## REQUIRED ACTION
Set down exactly the lines below, starting at the one that contains "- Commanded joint" and ending at the one that contains "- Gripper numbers", with both of those lines included and nothing else.
*** Opening MATERIAL PROVIDED ***
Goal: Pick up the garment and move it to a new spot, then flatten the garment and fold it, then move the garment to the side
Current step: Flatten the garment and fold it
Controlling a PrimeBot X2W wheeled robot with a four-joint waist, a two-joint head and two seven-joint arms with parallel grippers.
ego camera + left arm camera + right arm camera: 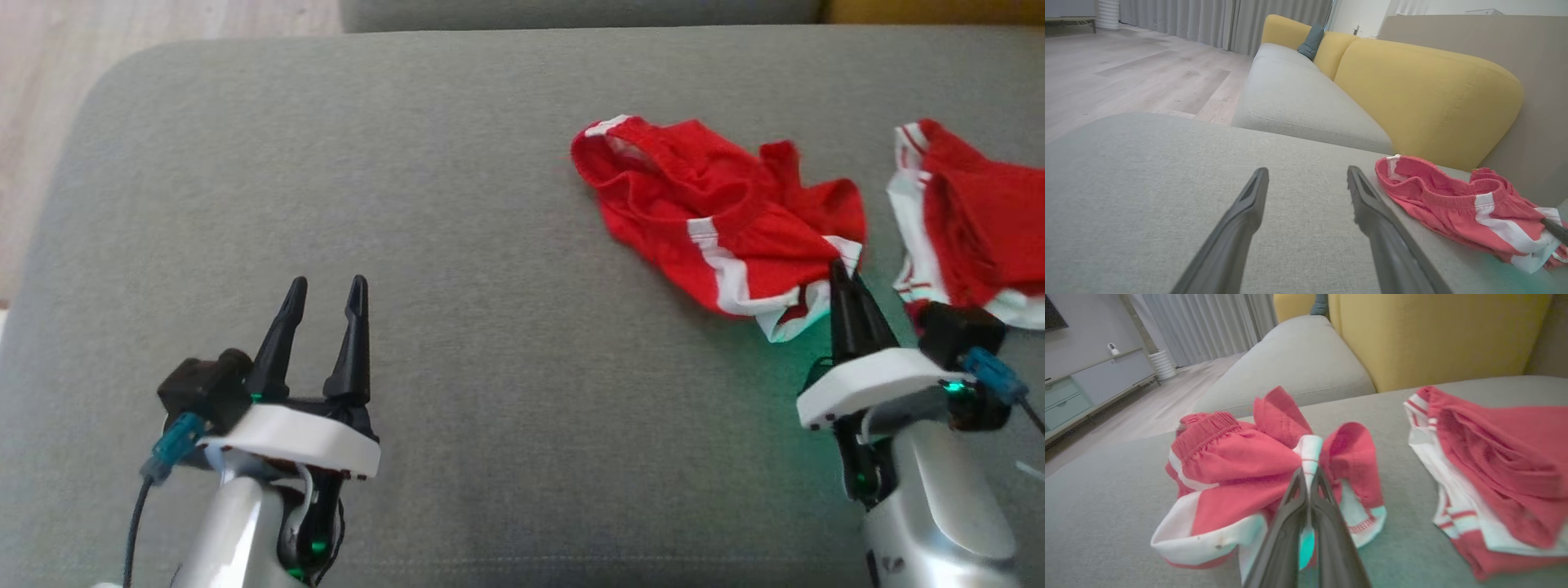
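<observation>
The garment is a pair of red shorts with white trim, lying crumpled on the grey cushion right of centre. My right gripper is shut on its near white hem, and in the right wrist view the fingers pinch a fold of that hem on the garment. My left gripper hovers open over bare cushion at the lower left, well away from the cloth. In the left wrist view the left gripper has its fingers spread, with the garment off to the right.
A second red and white garment lies at the right edge, close to my right wrist, also seen as a pile in the right wrist view. A yellow sofa back rises behind the cushion. Wooden floor lies past the cushion's left edge.
</observation>
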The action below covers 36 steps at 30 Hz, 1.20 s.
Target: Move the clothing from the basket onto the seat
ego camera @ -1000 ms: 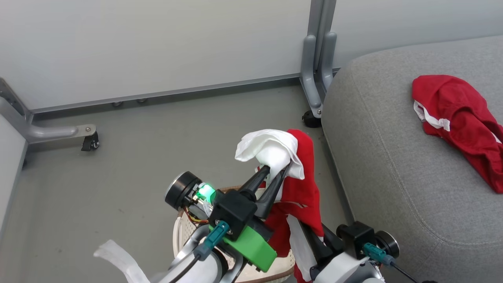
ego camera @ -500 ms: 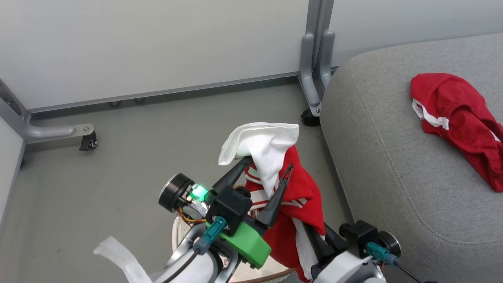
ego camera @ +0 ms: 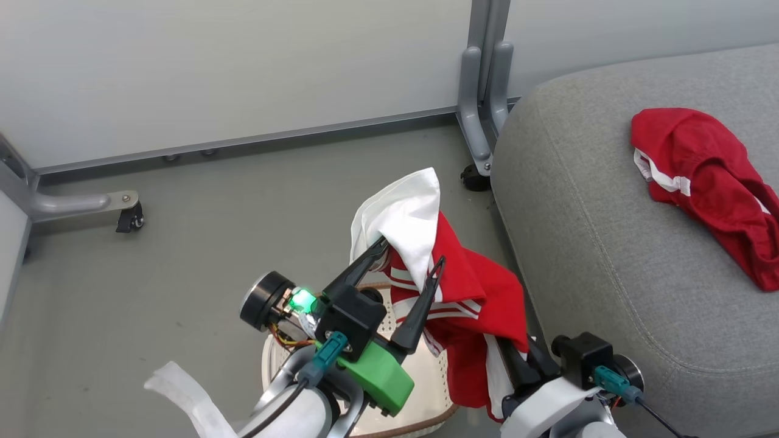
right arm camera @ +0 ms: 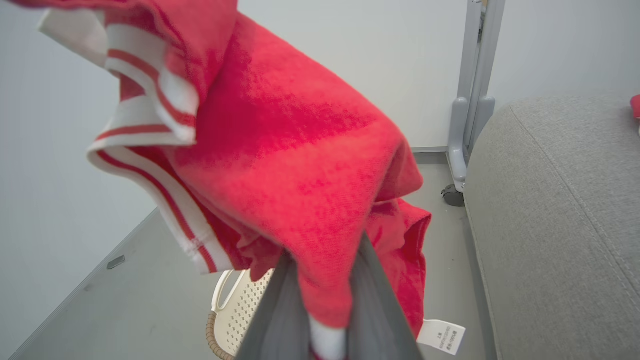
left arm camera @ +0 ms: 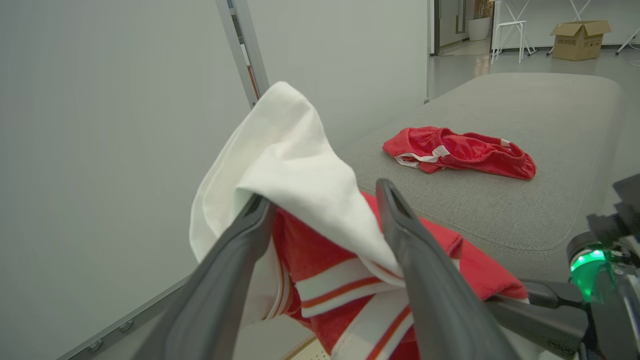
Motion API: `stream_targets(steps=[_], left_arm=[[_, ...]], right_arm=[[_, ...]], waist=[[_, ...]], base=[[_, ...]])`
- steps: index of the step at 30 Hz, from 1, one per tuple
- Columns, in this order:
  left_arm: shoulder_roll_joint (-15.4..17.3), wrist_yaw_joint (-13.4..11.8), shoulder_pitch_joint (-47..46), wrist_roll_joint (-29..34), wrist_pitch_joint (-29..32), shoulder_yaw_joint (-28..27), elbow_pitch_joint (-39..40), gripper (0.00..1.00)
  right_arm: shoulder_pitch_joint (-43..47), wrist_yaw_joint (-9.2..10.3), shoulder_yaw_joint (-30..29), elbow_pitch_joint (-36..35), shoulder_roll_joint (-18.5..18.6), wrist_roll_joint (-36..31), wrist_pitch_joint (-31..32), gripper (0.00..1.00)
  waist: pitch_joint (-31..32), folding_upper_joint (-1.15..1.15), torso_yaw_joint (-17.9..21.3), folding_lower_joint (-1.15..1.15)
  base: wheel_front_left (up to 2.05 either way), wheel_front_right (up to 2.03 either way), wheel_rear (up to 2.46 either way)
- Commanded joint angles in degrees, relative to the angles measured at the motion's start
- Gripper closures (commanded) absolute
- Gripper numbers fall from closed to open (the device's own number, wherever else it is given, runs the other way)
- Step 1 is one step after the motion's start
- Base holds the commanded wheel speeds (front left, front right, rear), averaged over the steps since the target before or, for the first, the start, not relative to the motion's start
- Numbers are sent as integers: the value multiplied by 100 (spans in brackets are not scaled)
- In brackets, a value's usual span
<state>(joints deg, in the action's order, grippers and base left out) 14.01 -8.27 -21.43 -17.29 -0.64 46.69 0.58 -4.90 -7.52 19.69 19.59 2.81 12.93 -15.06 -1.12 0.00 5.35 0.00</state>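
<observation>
A red garment with a white panel and stripes (ego camera: 475,292) hangs above the cream basket (ego camera: 426,380). My right gripper (ego camera: 520,365) is shut on its lower red part, with the fingers mostly under the cloth; the right wrist view shows the cloth (right arm camera: 300,150) bunched between the gripper's (right arm camera: 325,310) fingers. My left gripper (ego camera: 408,255) is open, and the white panel (left arm camera: 300,165) drapes over its left finger. A second red garment (ego camera: 706,170) lies on the grey seat (ego camera: 608,255) to the right.
A grey panel wall runs along the back, with a frame leg and caster (ego camera: 478,176) beside the seat's corner. Another caster (ego camera: 129,219) stands at the far left. A white strip (ego camera: 182,395) hangs by my left arm. The basket rim (right arm camera: 225,320) sits on grey floor.
My left gripper went from shut on the white panel to open. The garment has spread and shifted right toward the seat with the right gripper. The head camera moved slightly.
</observation>
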Motion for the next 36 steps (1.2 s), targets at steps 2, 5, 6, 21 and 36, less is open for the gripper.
stream_targets(steps=[2, 5, 6, 21, 36], left_arm=[[70, -46, 27, -29, 0, -7, -3, 0], [102, -78, 48, -35, 12, -26, 11, 0], [112, -87, 55, -38, 11, -36, 18, 0], [423, -73, 186, -73, -247, -105, 66, 0], [634, 259, 119, -235, -144, 67, 161, 0]], right_arm=[[82, 7, -115, -38, 16, -46, -17, 100], [100, 7, -257, -55, 15, -57, -17, 100], [104, 7, -327, -71, 16, -68, -18, 100], [247, 6, -875, -760, 14, 31, -18, 100], [476, 4, -1119, -1656, 12, 116, -18, 100]], waist=[[-17, 0, 69, 0], [-41, 0, 158, 0], [-52, 0, 195, 0], [-432, 0, 1212, 0], [-1174, 0, 2596, 0]], base=[[0, 0, 0], [0, 0, 0], [0, 0, 0], [0, 0, 0], [0, 0, 0]])
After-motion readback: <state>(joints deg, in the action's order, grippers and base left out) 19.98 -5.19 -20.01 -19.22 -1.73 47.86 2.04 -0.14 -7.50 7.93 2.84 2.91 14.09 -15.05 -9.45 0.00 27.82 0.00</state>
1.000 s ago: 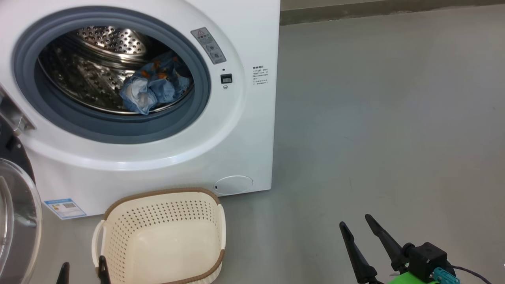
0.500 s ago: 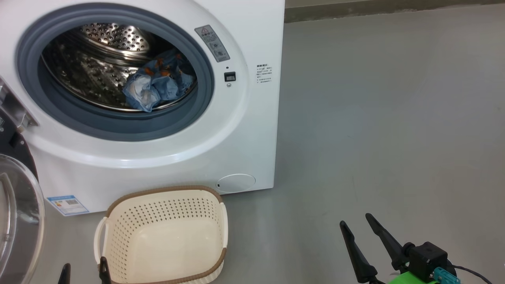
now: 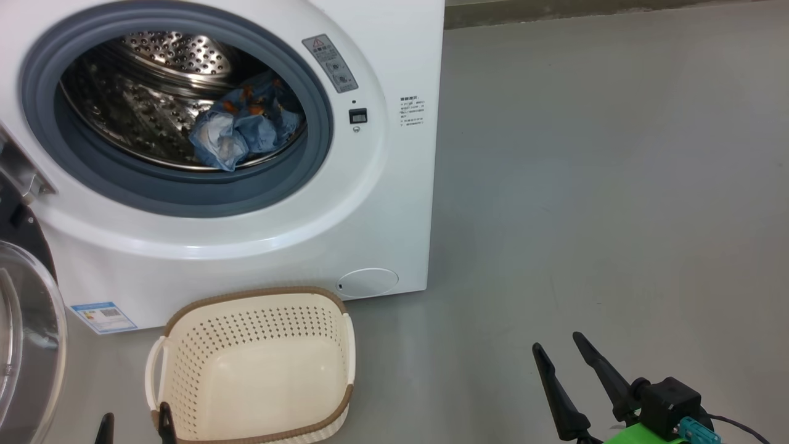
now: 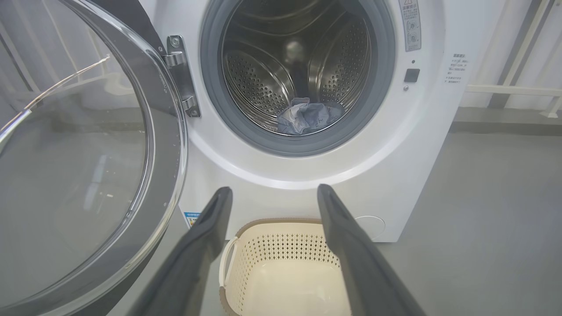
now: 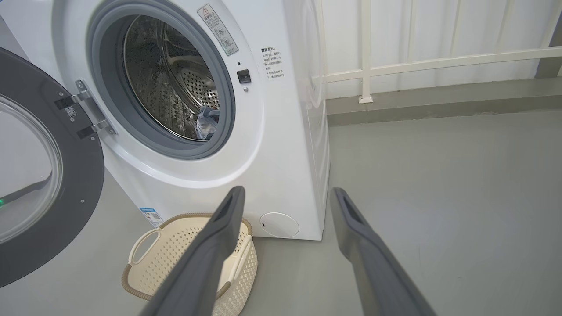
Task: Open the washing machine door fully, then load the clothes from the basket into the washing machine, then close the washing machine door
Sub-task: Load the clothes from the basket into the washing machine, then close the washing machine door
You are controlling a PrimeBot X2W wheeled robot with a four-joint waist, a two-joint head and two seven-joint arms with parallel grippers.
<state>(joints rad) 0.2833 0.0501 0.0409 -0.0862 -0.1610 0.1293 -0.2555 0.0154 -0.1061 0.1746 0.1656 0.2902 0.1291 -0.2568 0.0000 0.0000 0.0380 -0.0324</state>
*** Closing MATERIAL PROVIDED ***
## OUTPUT FOR THIS EXERCISE
- Commanded joint angles in degrees, relative to the angles measured at the motion's start
- Gripper closures (commanded) absolute
- Gripper numbers fall from closed to open (the device's own number, wherever else it is given, runs the other way)

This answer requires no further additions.